Trishna




Trishna
Directed by: Michael Winterbottom
With: Freida Pinto, Riz Ahmed and Roshan Seth
2012

Trishna transports you in India with its colours, dresses, lights and landscapes. Whether it is an authentic India, though, is open to discussion…

Based on Thomas Hardy’s novel Tess of the D’Ubervilles, Trishna tells the story of a young girl who, from a rural village in Rajasthan, is offered a job in Jaipur by Jay, the son of a rich hotel owner, who falls in love with her. The couple have an affair, but Trishna, pushed by the strict moral laws of rural Rajasthan, is obliged to runaway and to abort the child she is inadvertantly carrying. Tracked down by Jay, she eventually agrees to move with him to Bombay, where the couple live a ‘modern’, carefree urban love story. When Jay is forced to come to Rajasthan, to take over his dad’s business, however, the couple’s fragile equilibrium brakes and the romantic adventure suddenly turns into exploitation, leading the characters towards tragedy.

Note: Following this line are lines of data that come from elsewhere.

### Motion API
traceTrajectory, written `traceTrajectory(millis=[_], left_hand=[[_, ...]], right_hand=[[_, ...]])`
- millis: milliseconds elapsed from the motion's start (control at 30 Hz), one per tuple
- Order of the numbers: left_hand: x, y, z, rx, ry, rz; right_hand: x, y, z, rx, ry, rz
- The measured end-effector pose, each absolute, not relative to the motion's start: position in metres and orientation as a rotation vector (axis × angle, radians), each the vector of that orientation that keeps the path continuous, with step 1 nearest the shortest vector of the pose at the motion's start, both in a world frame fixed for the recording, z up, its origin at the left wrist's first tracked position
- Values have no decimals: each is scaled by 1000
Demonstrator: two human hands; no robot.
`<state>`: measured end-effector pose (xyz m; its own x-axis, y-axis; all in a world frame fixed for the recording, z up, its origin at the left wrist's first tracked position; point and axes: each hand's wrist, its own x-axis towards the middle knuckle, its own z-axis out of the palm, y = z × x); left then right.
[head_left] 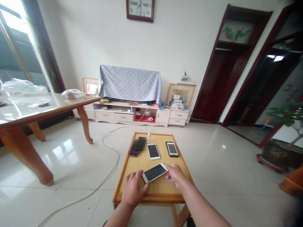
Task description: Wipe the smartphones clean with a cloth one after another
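Observation:
A white-framed smartphone (pixel 155 172) with a dark screen is held at a slant just over the near part of a small wooden table (pixel 161 198). My left hand (pixel 134 188) grips its lower left end, thumb at the near edge and fingers at the far side. At the upper right end, my right hand (pixel 175 175) has its fingers curled against the phone's corner. Something small and pale shows beneath those fingers; its kind I cannot make out. Beyond lie a second white smartphone (pixel 153 151) and another phone (pixel 172 149) on a black case or pad.
A small pump bottle (pixel 149 136) and a pixelated dark object (pixel 137 146) are at the table's far left. A cable (pixel 111 168) runs across the floor. To the left is a larger table (pixel 59 105); a white cabinet (pixel 118 117) lines the wall.

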<state>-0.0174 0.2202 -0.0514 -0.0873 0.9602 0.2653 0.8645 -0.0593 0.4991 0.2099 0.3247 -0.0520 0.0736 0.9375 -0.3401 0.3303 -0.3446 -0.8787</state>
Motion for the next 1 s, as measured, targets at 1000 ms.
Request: traceTrajectory(millis=[1000], left_hand=[[-24, 236, -77, 2055, 1951, 1106]], right_hand=[[259, 396, -45, -1038, -309, 1529]])
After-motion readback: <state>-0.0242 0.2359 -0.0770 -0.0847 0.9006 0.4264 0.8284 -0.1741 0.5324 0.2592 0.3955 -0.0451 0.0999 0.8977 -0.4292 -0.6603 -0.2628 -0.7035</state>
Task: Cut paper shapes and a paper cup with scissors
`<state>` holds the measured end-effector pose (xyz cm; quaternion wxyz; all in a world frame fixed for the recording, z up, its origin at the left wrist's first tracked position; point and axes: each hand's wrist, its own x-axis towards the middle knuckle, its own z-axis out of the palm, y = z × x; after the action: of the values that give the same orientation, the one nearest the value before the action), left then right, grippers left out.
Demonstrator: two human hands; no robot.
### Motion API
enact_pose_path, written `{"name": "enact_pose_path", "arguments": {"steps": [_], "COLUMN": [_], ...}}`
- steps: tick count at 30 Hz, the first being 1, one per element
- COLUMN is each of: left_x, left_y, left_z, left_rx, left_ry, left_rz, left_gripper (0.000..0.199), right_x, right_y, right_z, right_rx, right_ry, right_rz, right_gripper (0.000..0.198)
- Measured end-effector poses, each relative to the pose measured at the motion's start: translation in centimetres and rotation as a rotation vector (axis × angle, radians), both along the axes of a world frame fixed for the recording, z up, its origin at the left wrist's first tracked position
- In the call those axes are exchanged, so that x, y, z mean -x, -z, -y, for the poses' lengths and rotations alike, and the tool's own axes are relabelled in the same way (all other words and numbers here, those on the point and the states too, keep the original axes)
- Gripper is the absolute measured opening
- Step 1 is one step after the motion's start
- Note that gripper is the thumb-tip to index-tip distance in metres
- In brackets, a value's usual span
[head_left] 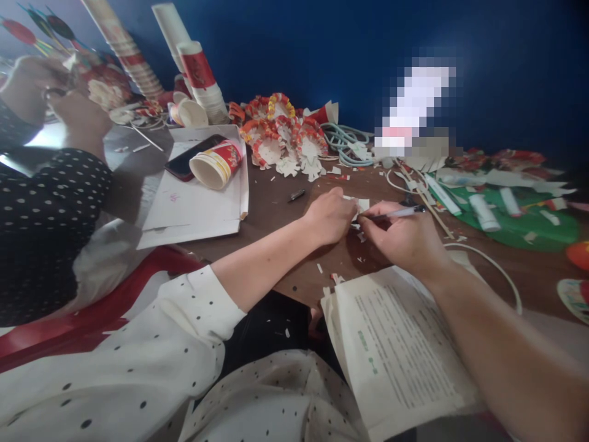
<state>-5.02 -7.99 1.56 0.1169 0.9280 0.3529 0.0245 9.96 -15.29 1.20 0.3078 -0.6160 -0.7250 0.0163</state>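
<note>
My right hand [407, 239] is closed round a pen [396, 212], its tip pointing left toward a small piece of white paper [363, 205]. Against that paper my left hand [332, 216] is pressed with curled fingers, pinching its near side. The two hands almost meet over the brown table [271, 212]. To the left of my left hand lies a dark pen cap [297, 195]. Paper scraps [361, 236] are scattered below the fingers. The pen tip itself is mostly hidden by my fingers.
A printed booklet [391, 344] rests at the table's front edge. Left stand a paper cup [216, 164], a phone [184, 161] and a white folder [193, 212]. Behind are cut-paper crafts [280, 138] and stacked cups [200, 80]. Another person's hands [83, 116] work at far left.
</note>
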Motion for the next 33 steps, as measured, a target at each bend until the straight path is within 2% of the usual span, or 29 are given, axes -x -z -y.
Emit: {"name": "enact_pose_path", "arguments": {"steps": [15,21,25,30,33], "left_x": [-0.2,0.1,0.1,0.0,-0.1], "left_y": [-0.4,0.2,0.2,-0.1,-0.1], "left_z": [0.0,-0.1,-0.1,0.0,0.0], "left_rx": [0.006,-0.043,-0.029,-0.004,-0.003], "left_ry": [0.005,0.043,0.038,-0.023,-0.021], "left_rz": [-0.007,0.024,0.021,0.004,0.001], "left_gripper": [0.035,0.034,0.033,0.034,0.035], "right_x": [0.6,0.1,-0.3,-0.5,-0.8], "right_y": [-0.2,-1.4,-1.6,-0.8,-0.9], "right_z": [0.4,0.5,0.5,0.2,0.2], "right_rx": [0.035,0.039,-0.019,-0.079,-0.049], "right_ry": [-0.027,0.065,0.105,-0.075,-0.166], "right_rz": [0.018,-0.093,-0.089,-0.031,0.0], "right_gripper": [0.01,0.01,0.01,0.017,0.017]}}
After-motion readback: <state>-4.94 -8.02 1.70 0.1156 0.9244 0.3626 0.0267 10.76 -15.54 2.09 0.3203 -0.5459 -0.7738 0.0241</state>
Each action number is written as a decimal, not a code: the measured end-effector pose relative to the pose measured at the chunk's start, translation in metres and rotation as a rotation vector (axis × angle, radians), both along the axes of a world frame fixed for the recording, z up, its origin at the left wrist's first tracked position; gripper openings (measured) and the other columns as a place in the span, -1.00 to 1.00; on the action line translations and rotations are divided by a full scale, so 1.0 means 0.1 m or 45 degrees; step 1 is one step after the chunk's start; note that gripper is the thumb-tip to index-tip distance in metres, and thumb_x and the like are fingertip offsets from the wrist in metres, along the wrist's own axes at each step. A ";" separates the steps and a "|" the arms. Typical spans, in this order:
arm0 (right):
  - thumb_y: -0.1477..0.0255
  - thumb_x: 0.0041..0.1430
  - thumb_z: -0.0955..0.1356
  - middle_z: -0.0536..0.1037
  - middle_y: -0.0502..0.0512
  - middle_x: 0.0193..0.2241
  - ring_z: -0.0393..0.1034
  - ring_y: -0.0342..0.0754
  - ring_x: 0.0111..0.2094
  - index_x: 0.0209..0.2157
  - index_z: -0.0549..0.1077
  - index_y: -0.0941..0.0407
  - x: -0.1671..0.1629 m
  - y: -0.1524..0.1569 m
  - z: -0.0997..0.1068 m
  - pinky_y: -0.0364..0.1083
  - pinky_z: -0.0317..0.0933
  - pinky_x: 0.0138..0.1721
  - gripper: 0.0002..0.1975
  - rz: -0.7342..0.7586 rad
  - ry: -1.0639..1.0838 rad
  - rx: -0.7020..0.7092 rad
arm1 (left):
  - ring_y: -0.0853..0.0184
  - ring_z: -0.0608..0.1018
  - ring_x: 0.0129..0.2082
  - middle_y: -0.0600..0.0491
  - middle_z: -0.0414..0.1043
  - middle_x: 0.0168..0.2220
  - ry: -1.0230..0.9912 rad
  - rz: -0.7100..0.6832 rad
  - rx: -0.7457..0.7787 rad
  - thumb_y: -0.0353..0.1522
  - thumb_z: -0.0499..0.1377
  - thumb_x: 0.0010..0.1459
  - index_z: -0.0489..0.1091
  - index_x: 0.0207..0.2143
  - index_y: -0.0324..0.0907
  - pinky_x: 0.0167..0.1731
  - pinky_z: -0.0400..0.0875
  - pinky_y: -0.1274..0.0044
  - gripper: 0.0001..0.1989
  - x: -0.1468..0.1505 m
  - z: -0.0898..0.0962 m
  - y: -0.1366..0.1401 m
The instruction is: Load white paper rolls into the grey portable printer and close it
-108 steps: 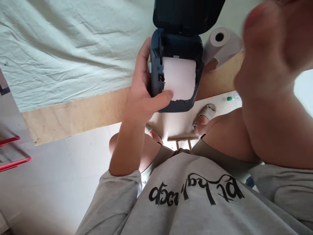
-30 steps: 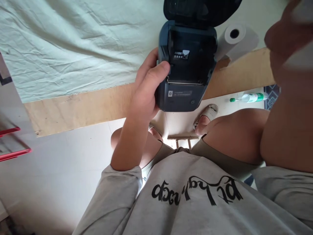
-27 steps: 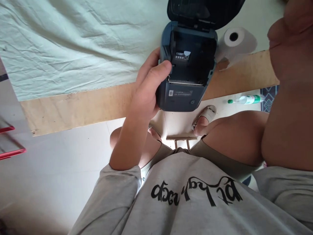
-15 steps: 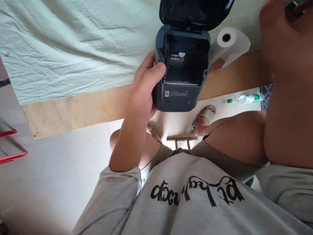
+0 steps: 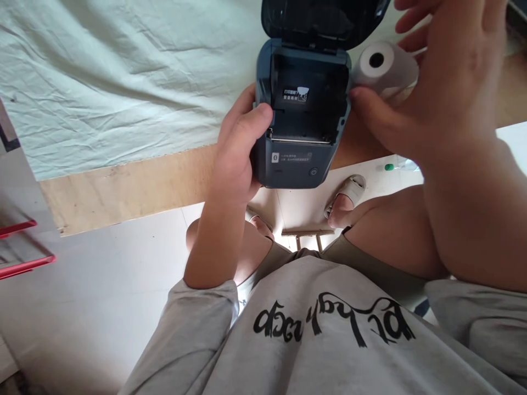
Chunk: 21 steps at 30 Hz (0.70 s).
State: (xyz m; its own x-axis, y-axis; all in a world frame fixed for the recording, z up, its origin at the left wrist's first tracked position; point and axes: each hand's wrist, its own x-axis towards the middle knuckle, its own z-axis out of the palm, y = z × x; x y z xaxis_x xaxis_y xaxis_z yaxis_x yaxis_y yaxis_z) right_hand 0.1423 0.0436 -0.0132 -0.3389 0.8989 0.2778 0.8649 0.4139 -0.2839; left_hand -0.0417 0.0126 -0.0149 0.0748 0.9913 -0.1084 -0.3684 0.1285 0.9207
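Note:
My left hand (image 5: 242, 145) grips the left side of a dark blue portable label printer (image 5: 302, 159), its thumb on the near rim. The printer's black lid (image 5: 321, 22) is swung up, and its paper bay holds no roll, only a printed sticker on the inner wall. Just right of the printer, a white paper roll (image 5: 385, 71) with a dark core stands on the table. My right hand (image 5: 436, 82) is spread around the roll, thumb on the near side and fingers on the far side. Whether it touches the roll I cannot tell.
A pale green cloth (image 5: 123, 82) covers the table, with a bare wooden edge (image 5: 135, 192) along the front. On the floor lie a plastic bottle with a green cap (image 5: 389, 167) and, at far left, red-edged items (image 5: 28, 267). A sandalled foot (image 5: 346, 200) shows below.
My right hand has come in from the upper right to the paper roll, its fingers spreading. The left hand still holds the printer, which has barely shifted.

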 end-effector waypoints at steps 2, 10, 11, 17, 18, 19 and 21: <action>0.10 -0.13 0.17 0.06 0.03 -0.10 0.05 -0.38 -0.15 -0.05 0.04 0.10 -0.04 0.03 -0.03 -0.33 0.07 -0.15 -0.40 -0.018 -0.004 0.005 | 0.34 0.38 -0.32 0.07 0.31 -0.41 -0.049 -0.010 0.012 -0.28 -0.11 -0.11 0.21 -0.44 -0.11 -0.60 0.21 0.60 -0.81 0.00 0.01 0.00; 0.43 -0.11 0.15 0.18 0.01 -0.24 0.08 -0.44 -0.25 -0.01 -0.03 0.16 -0.07 0.03 0.00 -0.34 -0.02 -0.28 -0.45 -0.016 0.279 -0.123 | 0.30 0.39 -0.31 0.06 0.29 -0.40 -0.078 -0.068 0.002 -0.29 -0.11 -0.10 0.22 -0.41 -0.12 -0.58 0.24 0.57 -0.80 -0.03 -0.01 0.01; 0.48 -0.12 0.14 0.17 0.02 -0.22 0.07 -0.43 -0.22 -0.03 0.02 0.17 -0.07 0.03 0.00 -0.34 0.00 -0.23 -0.48 -0.005 0.271 -0.103 | 0.30 0.39 -0.32 0.06 0.29 -0.40 -0.077 -0.072 0.007 -0.30 -0.11 -0.10 0.22 -0.41 -0.13 -0.59 0.24 0.57 -0.79 -0.03 -0.01 0.01; 0.44 -0.12 0.16 0.08 0.07 -0.16 -0.01 -0.31 -0.06 -0.14 0.16 0.17 -0.07 0.05 -0.05 -0.28 0.00 0.00 -0.60 0.023 0.147 -0.069 | 0.35 0.38 -0.36 0.02 0.28 -0.39 -0.059 -0.071 0.005 -0.28 -0.12 -0.09 0.22 -0.39 -0.18 -0.63 0.21 0.63 -0.76 -0.02 0.00 0.01; 0.44 -0.12 0.16 0.07 0.07 -0.16 -0.02 -0.31 -0.05 -0.14 0.15 0.17 -0.06 0.05 -0.05 -0.28 -0.01 0.00 -0.59 0.016 0.140 -0.072 | 0.37 0.38 -0.37 0.03 0.28 -0.38 -0.062 -0.071 0.003 -0.29 -0.12 -0.09 0.22 -0.39 -0.17 -0.64 0.21 0.63 -0.77 -0.03 0.00 0.01; 0.44 -0.12 0.18 0.08 0.05 -0.15 -0.01 -0.32 -0.06 -0.14 0.15 0.17 -0.06 0.05 -0.05 -0.29 -0.01 0.00 -0.59 0.009 0.157 -0.071 | 0.38 0.38 -0.40 0.04 0.28 -0.37 -0.062 -0.071 0.003 -0.29 -0.11 -0.10 0.23 -0.40 -0.16 -0.64 0.20 0.63 -0.78 -0.03 0.00 0.01; 0.42 -0.10 0.18 0.09 0.03 -0.13 0.02 -0.38 -0.13 -0.08 0.09 0.15 -0.03 0.06 -0.06 -0.31 0.01 -0.08 -0.55 0.042 0.336 -0.117 | 0.42 0.37 -0.46 0.05 0.28 -0.37 -0.049 -0.069 0.008 -0.29 -0.11 -0.10 0.23 -0.40 -0.15 -0.63 0.20 0.63 -0.78 -0.03 0.00 0.00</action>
State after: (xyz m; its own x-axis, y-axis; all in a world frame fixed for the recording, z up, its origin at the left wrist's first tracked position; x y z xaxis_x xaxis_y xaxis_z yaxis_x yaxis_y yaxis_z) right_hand 0.1390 0.0492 -0.0189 -0.2952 0.9142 0.2777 0.7427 0.4025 -0.5352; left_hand -0.0451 0.0129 -0.0151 0.1324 0.9863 -0.0981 -0.3961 0.1433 0.9070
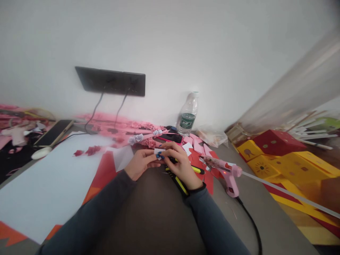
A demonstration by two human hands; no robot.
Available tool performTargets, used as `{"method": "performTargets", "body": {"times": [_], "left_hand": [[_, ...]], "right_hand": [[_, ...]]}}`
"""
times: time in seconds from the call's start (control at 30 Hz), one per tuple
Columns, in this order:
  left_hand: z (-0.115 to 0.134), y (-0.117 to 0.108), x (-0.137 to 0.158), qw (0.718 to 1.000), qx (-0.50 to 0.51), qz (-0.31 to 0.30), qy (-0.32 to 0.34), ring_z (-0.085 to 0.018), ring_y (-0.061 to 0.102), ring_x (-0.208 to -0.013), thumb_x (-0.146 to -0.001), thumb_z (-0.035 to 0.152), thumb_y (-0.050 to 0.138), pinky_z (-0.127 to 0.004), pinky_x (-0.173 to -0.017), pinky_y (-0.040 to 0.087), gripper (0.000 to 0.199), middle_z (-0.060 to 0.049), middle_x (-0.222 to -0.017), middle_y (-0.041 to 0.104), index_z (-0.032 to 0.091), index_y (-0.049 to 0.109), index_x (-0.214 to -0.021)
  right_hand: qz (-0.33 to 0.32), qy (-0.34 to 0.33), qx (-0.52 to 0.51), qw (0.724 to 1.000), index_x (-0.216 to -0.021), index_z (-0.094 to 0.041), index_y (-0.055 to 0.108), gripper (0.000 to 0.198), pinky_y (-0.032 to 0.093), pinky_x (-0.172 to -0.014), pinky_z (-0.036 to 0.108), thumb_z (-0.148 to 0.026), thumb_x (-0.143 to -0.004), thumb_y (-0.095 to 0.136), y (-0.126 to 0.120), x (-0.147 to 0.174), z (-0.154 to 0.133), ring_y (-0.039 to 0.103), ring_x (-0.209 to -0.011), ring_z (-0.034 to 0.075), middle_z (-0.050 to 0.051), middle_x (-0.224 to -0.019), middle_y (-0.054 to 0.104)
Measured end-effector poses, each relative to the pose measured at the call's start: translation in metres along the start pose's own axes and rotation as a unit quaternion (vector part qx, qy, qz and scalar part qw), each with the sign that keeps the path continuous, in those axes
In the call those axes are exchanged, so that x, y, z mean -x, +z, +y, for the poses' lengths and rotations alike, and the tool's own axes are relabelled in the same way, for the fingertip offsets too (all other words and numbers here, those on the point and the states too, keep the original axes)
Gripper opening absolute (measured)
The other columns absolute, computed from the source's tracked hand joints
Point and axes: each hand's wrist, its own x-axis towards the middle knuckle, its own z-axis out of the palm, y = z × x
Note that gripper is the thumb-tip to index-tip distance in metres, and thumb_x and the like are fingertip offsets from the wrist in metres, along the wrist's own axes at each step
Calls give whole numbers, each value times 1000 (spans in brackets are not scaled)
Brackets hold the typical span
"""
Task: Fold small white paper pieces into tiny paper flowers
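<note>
Between the fingertips of my left hand [140,163] and my right hand [179,161] is a small piece of white paper [159,151]. Both hands are closed on it in a pinch above the grey table. Under my right hand lies a black and yellow tool [181,185], partly hidden, so its kind is unclear. Just beyond the fingers are white paper flowers [136,139] and pink paper flowers [150,142]. Pink paper pieces [197,146] and red paper [209,181] lie to the right of my right hand.
A pink glue gun [228,175] with a long white glue stick and black cord lies right. Behind stands a water bottle [188,118]. Large white paper [53,180] covers the left, near a phone [54,132]. Yellow and red boxes [297,166] stand far right. Cables hang from a wall socket [111,81].
</note>
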Motion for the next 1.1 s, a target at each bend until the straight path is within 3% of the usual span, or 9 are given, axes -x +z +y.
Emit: {"method": "performTargets", "body": {"times": [0.27, 0.57, 0.73, 0.93, 1.1], "left_hand": [[-3, -4, -4, 1000, 12, 9, -1, -17, 74, -67, -49, 46, 92, -18, -58, 57, 45, -9, -71, 77, 10, 78, -74], [-4, 2, -3, 999, 3, 17, 34, -14, 73, -65, -51, 39, 93, -18, -58, 57, 44, -7, -75, 77, 11, 77, -81], [-6, -1, -4, 997, 23, 40, 55, -14, 72, -66, -53, 32, 93, -21, -62, 58, 38, -5, -73, 76, 12, 69, -74], [-7, -1, -4, 997, 12, 31, 64, -18, 74, -74, -58, 33, 90, -24, -66, 59, 42, -7, -83, 77, 12, 69, -88], [-7, 2, -3, 996, -1, 45, 78, -17, 74, -73, -61, 35, 88, -23, -66, 59, 41, -6, -81, 77, 12, 69, -89]], "right_hand": [[5, -13, 7, 1000, -85, -22, 63, 16, 53, -81, 35, -12, -94, 54, 2, -1, -1, 62, -99, 20, 9, -105, 63], [76, 68, -60, 993, -80, -22, 51, 17, 48, -70, 31, -18, -87, 66, 8, 0, 1, 60, -85, 19, 5, -96, 63], [92, 57, -26, 994, -89, -22, 59, 9, 49, -72, 31, -16, -88, 66, 9, 0, 1, 61, -85, 19, 5, -94, 63], [109, 43, 32, 993, -97, -23, 68, 10, 53, -75, 34, -18, -89, 66, 9, 2, -1, 66, -87, 21, 7, -95, 69], [135, 27, 82, 987, -99, -25, 72, 13, 54, -77, 38, -19, -90, 64, 10, 4, 0, 66, -89, 22, 8, -97, 70]]}}
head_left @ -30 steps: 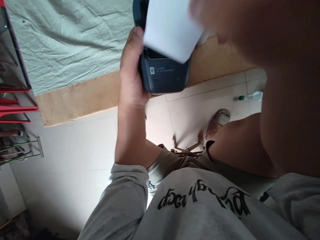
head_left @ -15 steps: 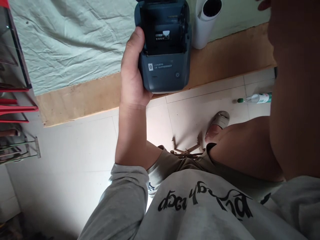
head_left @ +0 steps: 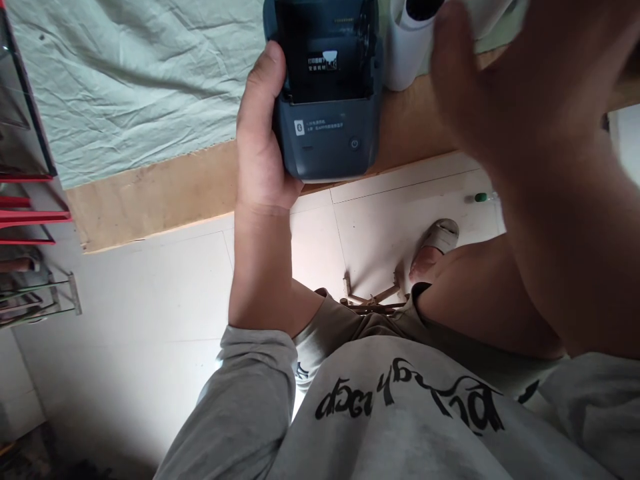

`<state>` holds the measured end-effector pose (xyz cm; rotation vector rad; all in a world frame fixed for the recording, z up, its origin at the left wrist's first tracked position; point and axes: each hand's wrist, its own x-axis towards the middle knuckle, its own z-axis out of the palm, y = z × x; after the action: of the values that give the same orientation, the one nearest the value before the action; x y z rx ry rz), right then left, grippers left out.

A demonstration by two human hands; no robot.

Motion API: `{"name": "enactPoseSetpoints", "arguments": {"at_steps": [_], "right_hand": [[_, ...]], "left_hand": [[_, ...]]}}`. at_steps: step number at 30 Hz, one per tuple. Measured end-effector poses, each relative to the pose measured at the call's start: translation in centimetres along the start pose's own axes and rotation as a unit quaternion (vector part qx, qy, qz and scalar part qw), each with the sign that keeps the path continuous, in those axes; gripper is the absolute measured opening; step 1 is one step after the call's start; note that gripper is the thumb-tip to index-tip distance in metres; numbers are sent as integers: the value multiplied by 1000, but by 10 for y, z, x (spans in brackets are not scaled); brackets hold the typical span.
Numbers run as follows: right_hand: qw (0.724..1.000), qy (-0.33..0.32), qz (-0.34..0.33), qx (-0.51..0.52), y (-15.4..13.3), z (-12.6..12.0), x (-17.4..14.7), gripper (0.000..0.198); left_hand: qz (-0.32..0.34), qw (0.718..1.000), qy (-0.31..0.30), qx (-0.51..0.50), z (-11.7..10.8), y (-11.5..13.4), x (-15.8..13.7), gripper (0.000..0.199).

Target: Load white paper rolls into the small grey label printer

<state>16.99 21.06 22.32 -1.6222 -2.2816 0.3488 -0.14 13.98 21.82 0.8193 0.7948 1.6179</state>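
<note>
My left hand (head_left: 263,133) grips a dark blue label printer (head_left: 327,137) from its left side, thumb along the edge. The printer's lid is open, and its bay shows a small printed sticker inside but no roll. A Bluetooth mark and a power button are on its front. Beside it on the table stands a white roll (head_left: 406,57) with a dark hollow end. My right hand (head_left: 530,80), smeared by motion, is raised at the upper right, its thumb in front of the roll's edge. A white object (head_left: 487,15) shows between its thumb and fingers, mostly hidden.
The wooden table (head_left: 155,200) carries a wrinkled pale green cloth (head_left: 150,80). Red-edged racks (head_left: 35,217) stand at the left. On the tiled floor are a green-capped bottle (head_left: 481,197), partly covered by my arm, and a wooden stand (head_left: 373,300) between my legs.
My right hand has swung in from the upper right toward the printer and roll, bringing the white object into view. My left hand and the printer have shifted slightly up in the picture.
</note>
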Motion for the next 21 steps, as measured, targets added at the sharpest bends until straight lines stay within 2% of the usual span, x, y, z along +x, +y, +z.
{"name": "enactPoseSetpoints", "arguments": {"at_steps": [1, 2, 4, 7, 10, 16, 19, 21], "right_hand": [[997, -16, -71, -33, -11, -1, -3, 68], [993, -17, -110, -46, -20, -1, -5, 64], [988, -11, -145, -49, -29, 5, -4, 58], [986, 2, -164, -37, -28, 17, 1, 49], [986, 23, -162, -22, -22, 20, 3, 41], [980, -18, -199, 19, -22, 11, -5, 48], [980, -11, -198, 21, -21, 12, -8, 40], [983, -4, -183, 25, -20, 13, -8, 41]], "left_hand": [[-6, 1000, -1, 8, 0, 2, 0, 31], [-11, 1000, -1, 16, 0, 3, 0, 30], [-18, 999, -2, 27, 0, 6, 0, 30], [-36, 999, -6, 37, 0, 7, 0, 27], [-15, 999, -4, 31, 0, 4, 0, 28], [12, 999, 5, 34, -1, 1, -1, 29], [4, 998, -9, 62, -2, 2, -1, 34], [0, 997, -2, 77, -2, 2, -1, 35]]}}
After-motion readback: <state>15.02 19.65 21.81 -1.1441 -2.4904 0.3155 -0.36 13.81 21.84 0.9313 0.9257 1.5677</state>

By adapting a 19th century Western moral novel to a fast changing society such as India’s, with a different religion, different social system and different conception of love, Michael Winterbottom embraced a challenge, if not a risk. The movie does little or nothing in order to justify the choice. One might wonder if the only purpose of the plot is that of adapting the novel to a new scenario. Deprived from any real insight into the moral laws of modern India, the viewer can’t but wonder if such a story would be possible at all there.

This ambiguous west-east relationship is also amplified by the fact that in the movie Jay is in reality a western character. He grew up in England, he does not speak Hindi, his tastes and habits are not far from those of a Londoner. Trishna, on the other hand, comes from rural India. Being astonishingly beautiful and the elder working daughter in a poor and numerous family, she represents India in all its potential and mysterious charm. What could have developed into a great encounter by two equally powerful, although different, conceptions of love deflated into a weird and superficial domination relationship between man and woman, rich and poor and, one is tempted to say, West and East.

But what probably remains most inhibiting for the plot to take heights, is Trishna herself. She has no depth: she says yes to everything she is proposed and she never speaks her mind. We will never know how she lives and understands her relationship with Jay, so much that her final gesture seems as much unexpected as inconsequential, taking away from the tragic end any moral depth or bitter lesson.

Through its decadent palaces, beautiful draperies and wonderful landscapes Trishna did bring me back to Rajasthan. Yet, it did not open my eyes to an Indian, authentic scenario, but only doubled my western outlook on it.